Have you had any ups and downs while learning Arabic?

One time while I was doing my PhD I was invited to the Cairo home of a professor whose research I admire greatly. He is a great Arabist, has written absolutely fantastic research work on the region, and I always placed him on a high pedestal. As the evening drew on, we decided to have dinner, so he picked up the phone to order some food for delivery. It was the first time I ever heard him speak Arabic. His Arabic was great, and no doubt still much better than mine, but the experience made me think: I can do this. I realized that he too had an accent, and sometimes searched for a word or had to find a creative way of expressing himself. Later we talked about what it means to become fluent and he told me that very few foreigners ever achieve a uniformly high degree of proficiency with all types of materials, topics and settings. Most us only ever get comfortable in some registers and situations, according to our research or work.

What careers are you planning to pursue (or have embarked on) using your Arabic language skills?

So far the professional benefits of my Arabic have mainly been in conducting research, however there are many positions with international organization that require it and indeed if my Arabic were better, more of these positions would be open to me.

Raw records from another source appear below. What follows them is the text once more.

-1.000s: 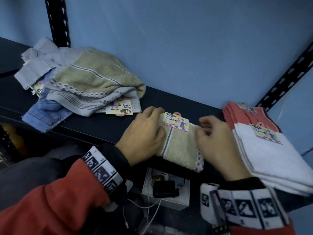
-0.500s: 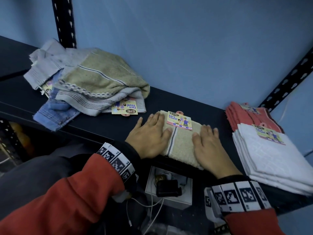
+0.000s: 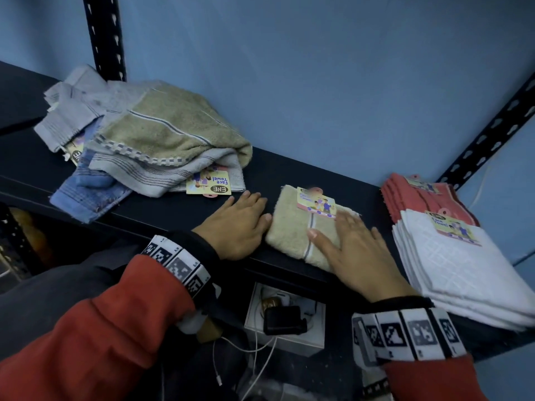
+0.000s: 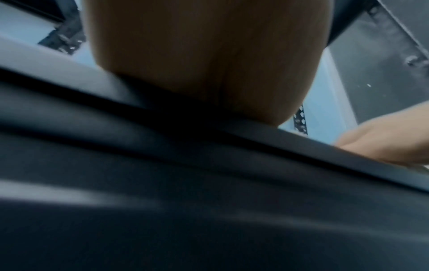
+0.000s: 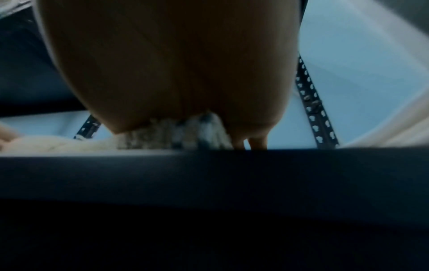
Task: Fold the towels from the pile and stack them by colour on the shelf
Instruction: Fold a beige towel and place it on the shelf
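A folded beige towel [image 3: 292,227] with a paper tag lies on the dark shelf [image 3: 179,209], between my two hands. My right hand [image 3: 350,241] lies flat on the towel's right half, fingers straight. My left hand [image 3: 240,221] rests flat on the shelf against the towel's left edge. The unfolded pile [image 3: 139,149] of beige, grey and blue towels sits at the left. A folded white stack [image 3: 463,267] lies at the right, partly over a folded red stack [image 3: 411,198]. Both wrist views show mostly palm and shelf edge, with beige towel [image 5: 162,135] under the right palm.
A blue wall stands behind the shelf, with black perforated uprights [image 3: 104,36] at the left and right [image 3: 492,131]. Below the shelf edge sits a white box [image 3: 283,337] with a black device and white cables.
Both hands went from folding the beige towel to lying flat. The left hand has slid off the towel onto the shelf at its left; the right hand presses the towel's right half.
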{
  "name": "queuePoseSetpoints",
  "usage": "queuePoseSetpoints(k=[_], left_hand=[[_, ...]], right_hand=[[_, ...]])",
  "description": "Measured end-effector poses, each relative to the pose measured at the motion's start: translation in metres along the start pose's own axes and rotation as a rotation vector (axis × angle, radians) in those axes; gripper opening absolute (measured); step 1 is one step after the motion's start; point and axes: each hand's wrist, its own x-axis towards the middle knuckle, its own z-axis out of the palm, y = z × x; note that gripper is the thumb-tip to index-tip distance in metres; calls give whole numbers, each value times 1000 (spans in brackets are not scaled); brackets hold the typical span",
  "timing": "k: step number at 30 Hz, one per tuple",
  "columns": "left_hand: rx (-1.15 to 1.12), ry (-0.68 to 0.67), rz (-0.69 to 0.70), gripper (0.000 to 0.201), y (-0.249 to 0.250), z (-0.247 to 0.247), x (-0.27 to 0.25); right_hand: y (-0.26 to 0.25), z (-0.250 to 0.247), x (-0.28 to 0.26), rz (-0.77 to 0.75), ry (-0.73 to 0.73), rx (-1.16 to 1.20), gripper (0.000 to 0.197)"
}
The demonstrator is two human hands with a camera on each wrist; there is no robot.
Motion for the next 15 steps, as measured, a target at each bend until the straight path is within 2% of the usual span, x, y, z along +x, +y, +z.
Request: queuePoseSetpoints(k=[2, 5, 6, 7, 10, 15], left_hand=[[64, 15, 6, 60, 1, 5, -3], [136, 35, -10, 64, 5, 10, -6], [147, 36, -17, 65, 6, 11, -6], [154, 36, -23, 66, 7, 12, -6], [168, 39, -29, 66, 8, 12, -6], [179, 43, -42, 65, 10, 14, -7]], right_hand=[[12, -2, 2, 70, 108, -68, 85], [4, -12, -7, 109, 330, -114, 60], [-4, -15, -12, 102, 356, -101, 53], [-14, -17, -16, 99, 328, -90, 49], [-36, -13, -22, 103, 126, -126, 43], [-35, -16, 2, 86, -58, -42, 36]])
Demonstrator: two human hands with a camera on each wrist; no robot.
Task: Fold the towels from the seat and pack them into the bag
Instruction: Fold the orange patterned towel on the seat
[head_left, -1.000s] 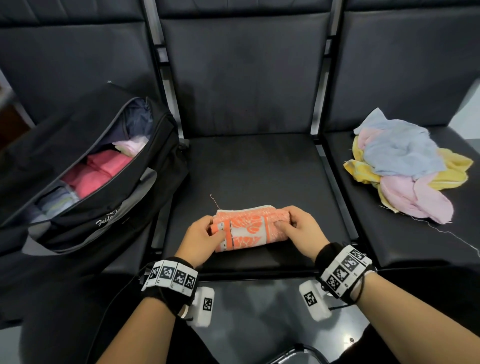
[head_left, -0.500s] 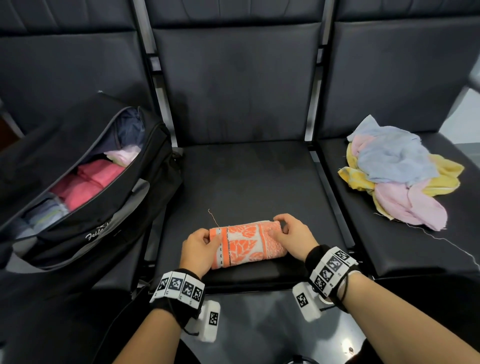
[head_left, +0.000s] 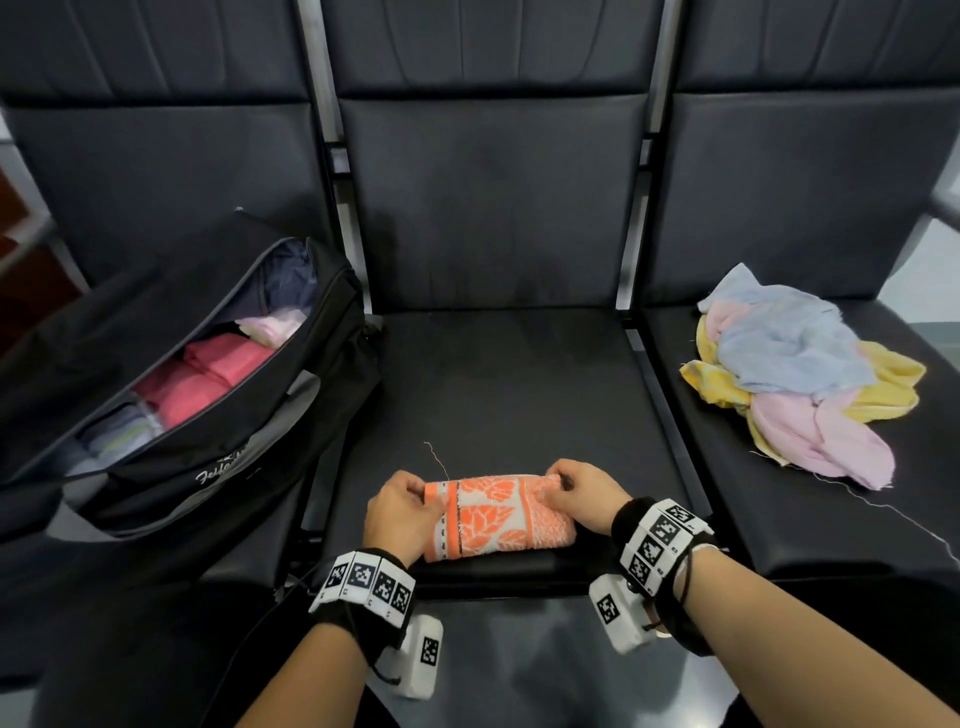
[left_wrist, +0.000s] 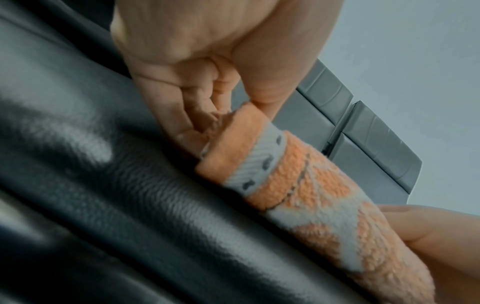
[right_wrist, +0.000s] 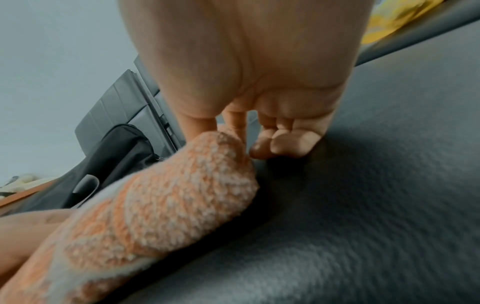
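The folded orange towel (head_left: 498, 517) lies at the front edge of the middle seat (head_left: 498, 384). Left grip (head_left: 400, 514) and right grip (head_left: 582, 499) each pinch one end. Left of the towel gapes the bag (head_left: 208, 415); right of it, a towel pile (head_left: 800, 374).

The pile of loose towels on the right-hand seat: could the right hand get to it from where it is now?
Probably yes. The right hand only pinches the orange towel, and bare seat lies between it and the pile. It must let go first.

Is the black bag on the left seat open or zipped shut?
Open: the black bag gapes, showing folded pink towels inside.
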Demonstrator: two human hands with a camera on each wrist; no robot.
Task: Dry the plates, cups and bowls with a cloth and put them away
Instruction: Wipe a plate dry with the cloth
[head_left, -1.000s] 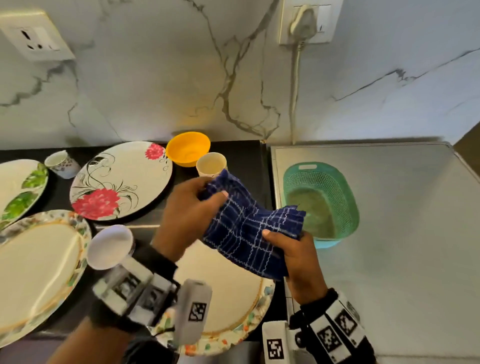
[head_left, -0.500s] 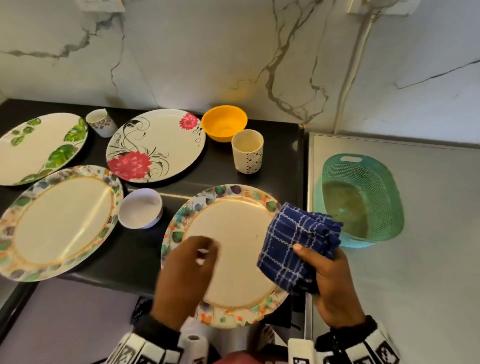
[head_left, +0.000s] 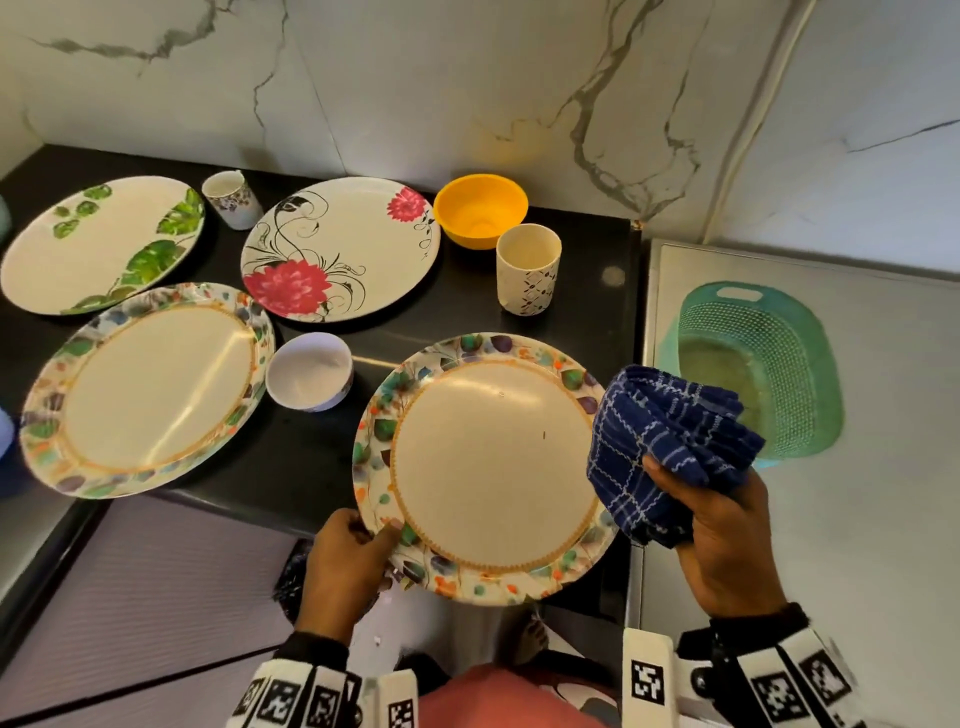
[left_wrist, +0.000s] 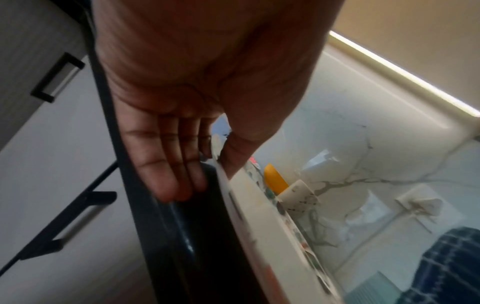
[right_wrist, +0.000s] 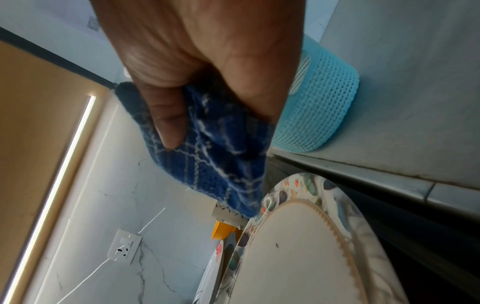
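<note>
The black bench (head_left: 311, 467) carries the dishes; to its 3 o'clock lies a steel surface (head_left: 857, 519) with a teal mesh basket (head_left: 810, 364) on it. Four plates lie out: a leaf-rimmed plate (head_left: 493, 467) at the near edge, overhanging it at 6 o'clock, its twin (head_left: 150, 389) at 9 o'clock, a red-flower plate (head_left: 337, 249) at 12 o'clock and a green-leaf plate (head_left: 98, 244) at 10 o'clock. Smaller pieces sit between them: a yellow bowl (head_left: 480, 208) and a patterned cup (head_left: 527, 270) at 1 o'clock of the near plate, a white bowl (head_left: 309, 371) at its 10 o'clock, and a small floral cup (head_left: 231, 197) at the back.

The step in hand looks like the start of drying the near plate. The left hand (head_left: 348, 561) pinches its rim at 7 o'clock, thumb on top and fingers (left_wrist: 166, 170) beneath the overhang. The right hand (head_left: 722, 535) is clamped round a bunched blue checked cloth (head_left: 665, 447), which hangs at the plate's 3 o'clock edge; whether it touches the rim I cannot tell.

Next, I judge, the plate needs lifting or steadying while the cloth is brought across its face, then underneath. Both wrists point toward 12 o'clock, the left palm turned up under the rim.
</note>
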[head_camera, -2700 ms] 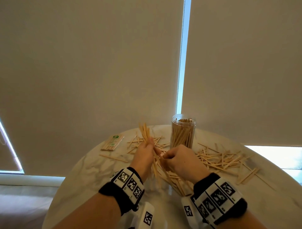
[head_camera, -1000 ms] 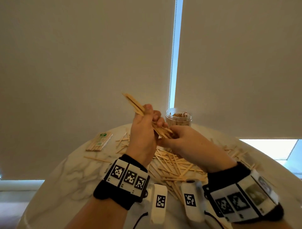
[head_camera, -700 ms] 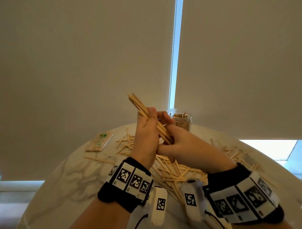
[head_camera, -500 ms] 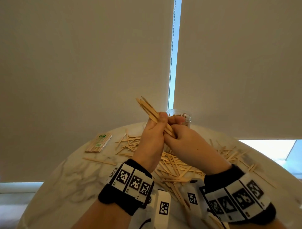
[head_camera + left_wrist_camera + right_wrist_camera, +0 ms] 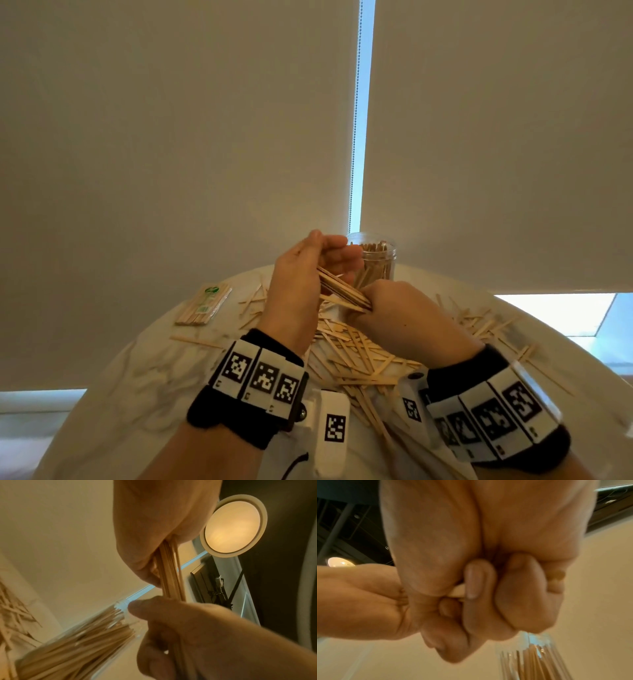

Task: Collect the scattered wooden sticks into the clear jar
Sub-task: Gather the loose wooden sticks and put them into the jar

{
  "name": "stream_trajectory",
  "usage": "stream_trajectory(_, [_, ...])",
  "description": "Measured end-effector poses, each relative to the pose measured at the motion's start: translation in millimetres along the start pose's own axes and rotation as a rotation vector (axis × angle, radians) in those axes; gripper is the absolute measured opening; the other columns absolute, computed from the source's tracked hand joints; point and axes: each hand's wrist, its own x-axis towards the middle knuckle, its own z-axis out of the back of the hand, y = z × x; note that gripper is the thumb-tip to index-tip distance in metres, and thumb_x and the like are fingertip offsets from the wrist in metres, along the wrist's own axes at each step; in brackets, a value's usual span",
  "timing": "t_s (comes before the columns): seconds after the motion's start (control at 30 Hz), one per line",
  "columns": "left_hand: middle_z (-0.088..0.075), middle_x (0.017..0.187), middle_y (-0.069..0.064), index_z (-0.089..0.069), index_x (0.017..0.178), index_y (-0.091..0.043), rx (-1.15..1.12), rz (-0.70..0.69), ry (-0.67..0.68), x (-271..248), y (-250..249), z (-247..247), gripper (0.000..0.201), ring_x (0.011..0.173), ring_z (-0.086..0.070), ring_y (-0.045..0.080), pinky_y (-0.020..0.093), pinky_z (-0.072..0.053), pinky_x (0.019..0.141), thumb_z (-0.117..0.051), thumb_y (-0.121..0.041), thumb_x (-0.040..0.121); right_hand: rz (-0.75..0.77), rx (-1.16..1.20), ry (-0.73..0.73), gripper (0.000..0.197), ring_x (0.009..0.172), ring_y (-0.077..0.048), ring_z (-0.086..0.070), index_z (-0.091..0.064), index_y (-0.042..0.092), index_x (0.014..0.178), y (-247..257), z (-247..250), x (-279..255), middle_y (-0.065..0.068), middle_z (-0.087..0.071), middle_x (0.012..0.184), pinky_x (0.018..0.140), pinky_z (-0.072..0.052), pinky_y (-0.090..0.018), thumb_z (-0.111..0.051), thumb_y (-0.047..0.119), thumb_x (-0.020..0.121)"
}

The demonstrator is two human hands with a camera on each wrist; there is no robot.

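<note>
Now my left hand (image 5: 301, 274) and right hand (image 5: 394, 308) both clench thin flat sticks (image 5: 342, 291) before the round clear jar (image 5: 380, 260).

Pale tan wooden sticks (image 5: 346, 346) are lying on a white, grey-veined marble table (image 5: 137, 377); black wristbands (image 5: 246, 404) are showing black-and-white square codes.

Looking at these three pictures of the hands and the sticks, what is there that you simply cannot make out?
- Count of the bundle of sticks: head view, both the left hand and the right hand cover its ends.
- Base of the clear jar: head view, hidden behind the hands.
- The bundle in the right wrist view: curled fingers hide nearly all of it.
- Print on the packet of sticks: too small.
- Jar in the left wrist view: blurred.
</note>
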Motion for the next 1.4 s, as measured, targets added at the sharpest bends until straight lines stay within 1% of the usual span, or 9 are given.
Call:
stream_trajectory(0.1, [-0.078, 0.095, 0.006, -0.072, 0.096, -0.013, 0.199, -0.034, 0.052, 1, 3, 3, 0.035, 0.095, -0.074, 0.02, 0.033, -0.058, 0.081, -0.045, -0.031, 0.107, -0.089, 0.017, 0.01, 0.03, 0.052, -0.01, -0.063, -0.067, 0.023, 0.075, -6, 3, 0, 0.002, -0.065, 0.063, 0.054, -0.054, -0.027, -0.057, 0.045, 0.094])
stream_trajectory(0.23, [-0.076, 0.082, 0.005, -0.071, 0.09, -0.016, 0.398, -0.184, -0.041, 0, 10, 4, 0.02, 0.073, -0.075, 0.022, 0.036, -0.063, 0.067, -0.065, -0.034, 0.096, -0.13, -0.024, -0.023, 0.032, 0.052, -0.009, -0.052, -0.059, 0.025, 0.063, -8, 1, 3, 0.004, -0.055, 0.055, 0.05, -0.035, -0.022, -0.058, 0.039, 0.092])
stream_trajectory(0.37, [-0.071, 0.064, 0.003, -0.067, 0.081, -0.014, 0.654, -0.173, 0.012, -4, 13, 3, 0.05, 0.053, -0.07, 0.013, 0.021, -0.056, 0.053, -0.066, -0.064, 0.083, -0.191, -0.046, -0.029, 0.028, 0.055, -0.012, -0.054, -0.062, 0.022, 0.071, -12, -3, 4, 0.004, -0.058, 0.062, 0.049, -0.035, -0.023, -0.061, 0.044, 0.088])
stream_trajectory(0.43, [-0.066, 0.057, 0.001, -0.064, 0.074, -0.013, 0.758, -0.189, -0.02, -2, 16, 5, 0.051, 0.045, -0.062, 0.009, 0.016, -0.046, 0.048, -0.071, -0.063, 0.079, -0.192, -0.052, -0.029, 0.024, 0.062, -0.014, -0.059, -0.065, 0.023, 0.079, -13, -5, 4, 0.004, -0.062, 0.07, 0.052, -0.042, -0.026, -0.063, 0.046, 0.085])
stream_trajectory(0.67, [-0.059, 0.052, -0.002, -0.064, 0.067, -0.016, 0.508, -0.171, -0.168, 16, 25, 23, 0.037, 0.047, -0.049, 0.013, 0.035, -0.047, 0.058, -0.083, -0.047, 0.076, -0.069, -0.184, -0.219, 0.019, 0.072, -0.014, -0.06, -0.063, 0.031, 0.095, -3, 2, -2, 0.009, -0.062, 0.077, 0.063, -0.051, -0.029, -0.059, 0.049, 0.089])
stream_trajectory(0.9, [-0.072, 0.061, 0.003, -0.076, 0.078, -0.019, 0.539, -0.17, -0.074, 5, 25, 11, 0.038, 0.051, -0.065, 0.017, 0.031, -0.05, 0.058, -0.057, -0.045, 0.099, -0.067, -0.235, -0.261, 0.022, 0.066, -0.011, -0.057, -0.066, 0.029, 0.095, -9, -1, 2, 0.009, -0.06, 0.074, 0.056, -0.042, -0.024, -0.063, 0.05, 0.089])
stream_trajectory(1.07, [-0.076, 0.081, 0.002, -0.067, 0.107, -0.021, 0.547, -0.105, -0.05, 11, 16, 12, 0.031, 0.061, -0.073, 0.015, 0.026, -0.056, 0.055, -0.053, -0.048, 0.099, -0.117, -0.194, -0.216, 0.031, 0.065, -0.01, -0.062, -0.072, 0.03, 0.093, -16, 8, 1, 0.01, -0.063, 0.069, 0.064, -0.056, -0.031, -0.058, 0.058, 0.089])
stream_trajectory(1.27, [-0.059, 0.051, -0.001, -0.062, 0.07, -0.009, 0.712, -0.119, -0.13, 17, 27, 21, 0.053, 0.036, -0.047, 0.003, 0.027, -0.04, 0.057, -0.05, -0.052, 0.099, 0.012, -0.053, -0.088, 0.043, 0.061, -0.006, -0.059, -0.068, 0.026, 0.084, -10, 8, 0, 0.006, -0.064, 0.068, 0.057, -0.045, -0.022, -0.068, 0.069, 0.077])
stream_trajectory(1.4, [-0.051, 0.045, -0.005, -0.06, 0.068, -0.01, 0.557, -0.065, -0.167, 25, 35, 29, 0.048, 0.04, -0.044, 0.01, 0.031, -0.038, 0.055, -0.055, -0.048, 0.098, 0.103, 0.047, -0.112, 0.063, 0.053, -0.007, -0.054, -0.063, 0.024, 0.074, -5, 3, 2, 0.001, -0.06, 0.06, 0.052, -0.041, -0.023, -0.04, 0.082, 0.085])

What does it take to become an excellent student of Arabic? What recommendations would you give to anyone interested in learning Arabic?

If you know that you want to learn Arabic (or another difficult language)—and it is certainly a fantastic string to have have in your bow—I would suggest prioritizing it early in your studies. I feel like I have spent my whole life trying to play catch up and squeeze the Arabic in at the same time as doing my PhD, or while I’m in the field and just want to just focus on my research. If you do a first degree in languages, you can always pick up social science methods, a bit of history and politics, or whatever, later on. The opposite—to “pick up” the language on the side—will be much more challenging (though not impossible). When I was in my twenties, taking a year or two extra just to live in the region without doing much except study the language seemed like it would delay my ambitions. In retrospect, I was probably in too much of a rush to get it all done. Studying Arabic is like planting a tree. The best best time to have done it was 20 years ago, and the second best time is now. It’s a lifelong project.

What’s your favourite Arabic word?

Batatwi / بتاتوي – from the bread called واتب. I love this word because is the source of many inside jokes in Manshiet Nasser, where I have done a lot of fieldwork. My upper Egyptian friends there use it to make fun of me endearingly and it delights them that I know the word.

What is your least favourite Arabic word? Why?

Moussaqa/المسقعة I love this dish, but it probably took me 1 year before I could consistently pronounce in a way that people in Cairo understand. The combination of the qaf and ‘ain was almost impossible for me at first.

Who’s your most inspiring Arab personality?

Nasreddin/جحا Guḥā, the satirical wise man.

What is your favourite place in the Arab World?

Cairo, because you never get to the bottom of it applied to myself, of course.

What is your favourite Arabic quote?

التكرار يعلّم الحمار

What is your favourite book? Why?

I’d rather go with a film, انتبه ايها السادة / Watch Out Gentlemen! The film is an allegory about the changes to Egyptian society under the Infitah economic policies, told through the social and economic rise of a garbage collector and illustrates many aspects of class and the 20th century modernist ideology in the country.